W ostatni wtorek, firma podała do wiadomości pełny raport o zyskach, w którym zgłosiła dane finansowe nawet gorsze niż ubiegłotygodniowe prognozy, ale także plan dalszej restrukturyzacji i cięcia kosztów. Akcje we wtorek wzrosły o 28%, ale to tylko spekulacja, typowa huśtawka dla firm znajdujących się w 'podbramkowej' sytuacji.
Firma podała, że sprzedaż w kwartale spadła o 33% r/r do 1,26 mld USD (w porównaniu z 1,88 mld USD rok wcześniej), podczas, gdy straty netto sięgnęły 393 mln USD (wobec 276 mln USD rok temu).
Dyrektor generalna Sue Gove zakomunikowała analitykom podczas telekonferencji wynikowej, że firma pracuje nad osiągnięciem oszczędności w zakresie kosztów korporacyjnych do 80 - 100 mln USD, w tym bliżej nieokreślonej liczby redukcji etatów. Ponadto trwa proces wygaszania około 150 sklepów (z ponad 700 placówek według stanu na koniec sierpnia ubiegłego roku). Dyrektor generalna podała, że w kasie firmy zostało około 500 mln USD całkowitej płynności, w tym to co jeszcze może wyskrobać z dostępnych linii kredytowych.
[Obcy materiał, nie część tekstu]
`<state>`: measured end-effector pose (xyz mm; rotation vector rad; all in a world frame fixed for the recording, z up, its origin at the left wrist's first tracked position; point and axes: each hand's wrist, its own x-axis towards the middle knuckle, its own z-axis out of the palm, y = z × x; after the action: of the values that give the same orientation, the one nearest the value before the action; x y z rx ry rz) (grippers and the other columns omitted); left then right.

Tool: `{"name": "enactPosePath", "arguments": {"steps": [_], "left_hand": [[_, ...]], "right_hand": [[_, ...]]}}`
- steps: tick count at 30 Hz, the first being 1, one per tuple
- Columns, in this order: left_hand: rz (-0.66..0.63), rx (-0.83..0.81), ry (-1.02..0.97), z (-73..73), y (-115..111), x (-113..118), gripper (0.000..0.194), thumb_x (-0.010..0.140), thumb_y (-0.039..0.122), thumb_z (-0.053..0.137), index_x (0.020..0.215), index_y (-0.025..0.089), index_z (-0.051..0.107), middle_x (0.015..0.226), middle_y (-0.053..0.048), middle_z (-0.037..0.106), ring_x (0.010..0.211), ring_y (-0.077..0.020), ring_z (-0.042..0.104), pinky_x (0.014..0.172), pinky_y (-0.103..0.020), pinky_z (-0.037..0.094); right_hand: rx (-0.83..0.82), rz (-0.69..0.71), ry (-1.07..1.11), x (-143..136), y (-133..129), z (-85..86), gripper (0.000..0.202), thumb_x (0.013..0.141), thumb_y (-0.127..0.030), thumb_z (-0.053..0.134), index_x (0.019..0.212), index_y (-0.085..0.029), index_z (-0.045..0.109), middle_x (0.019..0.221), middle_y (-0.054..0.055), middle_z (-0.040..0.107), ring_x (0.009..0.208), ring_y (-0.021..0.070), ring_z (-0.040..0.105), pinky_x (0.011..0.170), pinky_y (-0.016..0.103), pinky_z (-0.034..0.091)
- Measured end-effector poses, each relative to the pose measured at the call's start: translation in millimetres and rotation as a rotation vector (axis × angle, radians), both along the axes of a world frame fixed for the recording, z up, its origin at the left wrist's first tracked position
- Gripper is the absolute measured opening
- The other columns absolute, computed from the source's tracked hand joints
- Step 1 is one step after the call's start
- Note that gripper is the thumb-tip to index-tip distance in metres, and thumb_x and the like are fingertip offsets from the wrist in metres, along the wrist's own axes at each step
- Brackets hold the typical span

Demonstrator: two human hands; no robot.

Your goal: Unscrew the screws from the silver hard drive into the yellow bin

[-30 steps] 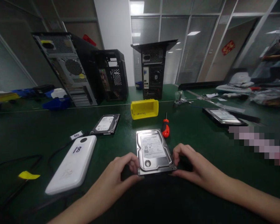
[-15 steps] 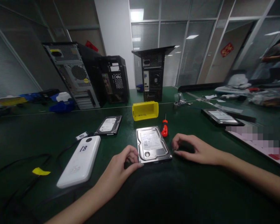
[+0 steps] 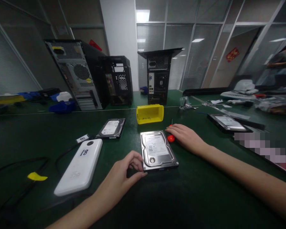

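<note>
A silver hard drive (image 3: 157, 149) lies label up on the green table in front of me. My left hand (image 3: 131, 168) holds its near left corner, thumb at the front edge and curled fingers along the side. To the right of the drive, my right hand (image 3: 184, 135) lies over a red and black screwdriver (image 3: 171, 138), its fingers bent round the handle. Only the red handle end and a bit of the shaft show; the fingertips are partly hidden.
Beyond the drive stands a yellow bin (image 3: 150, 114) on its side. Other hard drives (image 3: 111, 128) lie left and right. A white case marked 18 (image 3: 79, 167) with a cable is at left. Computer towers (image 3: 157, 76) stand behind. A person (image 3: 281, 60) is at far right.
My right hand has moved forward and left from beside the drive onto the screwdriver and closed over its handle. My left hand stays at the drive's corner.
</note>
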<state>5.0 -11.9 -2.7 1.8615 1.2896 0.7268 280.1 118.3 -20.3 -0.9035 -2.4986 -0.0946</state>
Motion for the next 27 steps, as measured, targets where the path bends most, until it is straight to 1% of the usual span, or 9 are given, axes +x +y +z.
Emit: {"name": "enactPosePath", "arguments": {"steps": [3,6,8,9,11,13,18,22,27], "left_hand": [[-0.004,-0.019,0.001,0.0,0.3,-0.7,0.019,0.082,0.021,0.059,0.099,0.021,0.051,0.088,0.002,0.063,0.084,-0.0152,0.06,0.075,-0.026,0.045],[-0.01,-0.027,0.0,-0.5,1.2,-1.0,0.019,0.082,0.021,0.059,0.1,0.021,0.052,0.089,0.002,0.064,0.085,-0.0158,0.061,0.076,-0.026,0.046],[-0.008,-0.026,0.001,-1.1,1.6,-1.2,0.02,0.082,0.021,0.059,0.1,0.021,0.052,0.09,0.002,0.064,0.085,-0.016,0.061,0.076,-0.026,0.046],[-0.005,-0.023,0.001,-1.4,1.7,-1.2,0.02,0.081,0.021,0.059,0.1,0.021,0.052,0.09,0.002,0.064,0.084,-0.0161,0.061,0.075,-0.026,0.046],[0.0,-0.023,0.009,-1.4,1.9,-1.2,0.02,0.081,0.022,0.059,0.1,0.022,0.052,0.09,0.002,0.065,0.084,-0.0164,0.061,0.075,-0.027,0.046],[-0.002,-0.027,0.024,-1.1,2.1,-0.8,0.02,0.082,0.023,0.059,0.1,0.022,0.052,0.09,0.001,0.065,0.085,-0.0169,0.061,0.075,-0.027,0.046],[0.0,-0.024,0.046,0.1,2.0,0.4,0.02,0.081,0.023,0.057,0.1,0.022,0.051,0.089,0.001,0.064,0.085,-0.0176,0.061,0.076,-0.028,0.046],[0.001,-0.028,0.058,0.8,1.6,0.4,0.02,0.08,0.024,0.056,0.1,0.022,0.051,0.091,0.0,0.065,0.086,-0.0184,0.061,0.076,-0.028,0.046],[-0.006,-0.049,0.048,-1.0,2.4,-0.2,0.022,0.08,0.024,0.057,0.101,0.022,0.051,0.09,0.0,0.064,0.086,-0.0181,0.061,0.076,-0.028,0.046]], "right_hand": [[0.042,-0.08,0.178,2.3,-9.1,6.7,0.031,0.086,-0.019,0.052,0.116,-0.016,0.052,0.117,0.014,0.061,0.112,0.0278,0.056,0.097,0.049,0.044],[0.076,-0.174,0.485,-4.0,-21.0,36.1,0.03,0.093,-0.03,0.044,0.12,-0.018,0.042,0.115,0.014,0.058,0.106,0.0238,0.059,0.092,0.047,0.047],[-0.181,-0.005,0.983,-11.8,-32.6,64.2,0.021,0.093,-0.033,0.046,0.111,-0.021,0.045,0.097,0.006,0.065,0.095,0.0185,0.064,0.09,0.039,0.05],[-0.272,0.083,1.159,-15.7,-39.6,77.9,0.021,0.093,-0.035,0.045,0.109,-0.022,0.046,0.084,0.002,0.064,0.083,0.0169,0.066,0.081,0.036,0.053],[-0.441,0.145,1.315,-21.7,-55.1,99.6,0.021,0.095,-0.037,0.04,0.104,-0.021,0.05,0.072,0.0,0.061,0.066,0.0143,0.064,0.066,0.03,0.056],[-0.525,0.145,1.297,-24.9,-70.3,109.3,0.022,0.096,-0.039,0.039,0.103,-0.022,0.053,0.067,-0.001,0.06,0.059,0.0133,0.063,0.056,0.026,0.054],[-0.498,0.225,1.136,-27.0,-91.0,94.0,0.024,0.091,-0.039,0.051,0.112,-0.028,0.052,0.077,-0.001,0.063,0.067,0.016,0.065,0.062,0.031,0.056],[-0.44,0.181,1.143,-27.4,-86.9,84.0,0.025,0.091,-0.037,0.051,0.114,-0.028,0.052,0.076,-0.002,0.062,0.068,0.0154,0.065,0.064,0.031,0.057],[-0.507,0.121,1.144,-23.3,-78.1,83.2,0.023,0.09,-0.038,0.052,0.109,-0.026,0.052,0.076,-0.001,0.062,0.067,0.0148,0.065,0.062,0.029,0.057]]}}
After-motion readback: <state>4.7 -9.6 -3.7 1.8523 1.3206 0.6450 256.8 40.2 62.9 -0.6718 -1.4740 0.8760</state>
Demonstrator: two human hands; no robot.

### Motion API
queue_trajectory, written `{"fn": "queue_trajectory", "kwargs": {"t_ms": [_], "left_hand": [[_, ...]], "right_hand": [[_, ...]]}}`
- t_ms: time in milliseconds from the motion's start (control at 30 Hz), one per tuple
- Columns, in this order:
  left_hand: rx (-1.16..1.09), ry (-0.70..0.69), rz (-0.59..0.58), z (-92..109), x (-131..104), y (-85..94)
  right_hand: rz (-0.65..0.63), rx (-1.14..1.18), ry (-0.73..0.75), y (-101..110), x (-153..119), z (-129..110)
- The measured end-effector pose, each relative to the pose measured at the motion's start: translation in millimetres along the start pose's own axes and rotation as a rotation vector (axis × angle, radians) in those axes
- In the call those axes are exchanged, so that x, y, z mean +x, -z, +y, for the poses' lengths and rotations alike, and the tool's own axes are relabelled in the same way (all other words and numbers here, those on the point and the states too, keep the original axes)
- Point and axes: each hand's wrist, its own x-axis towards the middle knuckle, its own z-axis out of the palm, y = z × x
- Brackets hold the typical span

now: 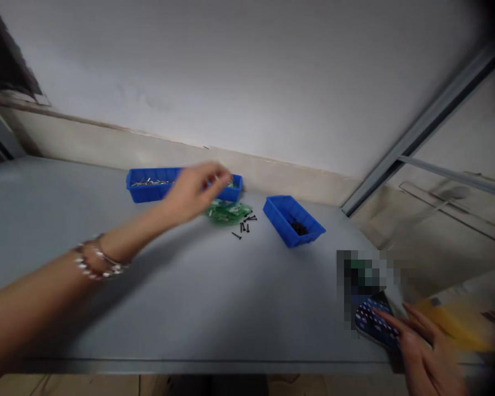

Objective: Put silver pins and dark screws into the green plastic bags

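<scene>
My left hand (200, 187) hangs over the right part of a long blue bin, somewhat blurred. Its thumb and fingers curl together in a pinch; what is between them, if anything, I cannot make out. The blue bin (148, 192) holds thin silvery pieces at its left end. Just below the hand lies a pile of small green plastic packets (227, 213), with several loose dark screws (245, 225) beside it. My right hand (429, 346) is at the lower right, fingers stretched out, a fingertip on a dark blue flat object with white dots (375, 320).
A second blue bin (286, 223) with dark screws inside stands right of the loose screws. A pixelated patch hides what lies above the dotted object. Yellow and white packaging (457, 316) is at the right. Grey metal posts (429, 124) and a wall border the grey table (239, 308).
</scene>
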Motion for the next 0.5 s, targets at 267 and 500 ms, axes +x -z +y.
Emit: {"fn": "queue_trajectory", "kwargs": {"t_ms": [267,500], "left_hand": [[0.27,0.033,-0.413,-22.6,-51.3,-65.7],[0.311,0.045,-0.426,-22.5,-51.2,-63.7]], "right_hand": [[0.031,0.001,-0.042,1.4,-1.9,-6.8],[0.153,0.042,-0.076,3.2,-4.2,-36.8]]}}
Najnowszy raport nieco lepiej obrazuje z jak dużymi kłopotami mierzy się detalista - bilans jest wysoce ujemny, a firma ma mniej dostępnej gotówki. I nie bardzo ma skąd pożyczyć.
Dane firmy analitycznej Placer.ai, specjalizującej się w mierzeniu ruchu pieszego w sklepach stacjonarnych, potwierdzają drastyczny spadek wizyt klientów w sklepach Bed Bath & Beyond w 2022 r. Według ostatnich danych ruch klientów w grudniu miał zmniejszyć się o 26,5% r/r, a w listopadzie o 23% r/r. Oznacza to tylko tyle, że kolejny kwartał także będzie dla firmy bardzo trudny.
Fatalne dane finansowe wpędziły firmę w negatywną spiralę, w której dostawcy niechętnie wysyłają towary, ponieważ nie są pewni czy Bed Bath & Beyond będzie w stanie im zapłacić. Pani Gove zaznaczyła, że firma pracuje nad poprawą oferty i wdrażaniu nowego asortymentu, jednak napotyka na liczne ograniczenia ze strony sceptycznie nastawionych kontrahentów, którzy przede wszystkim domagają się lepszych warunków płatności lub w ogóle wstrzymało dostawy. Plotki głoszą, że kontrahenci ogólnie powątpiewają w możliwości odzyskania klientów przez Bed Bath & Beyond w obliczu silnej konkurencji i spodziewanego spowolnienia gospodarczego i po prostu nie chcą handlować z tonącym okrętem.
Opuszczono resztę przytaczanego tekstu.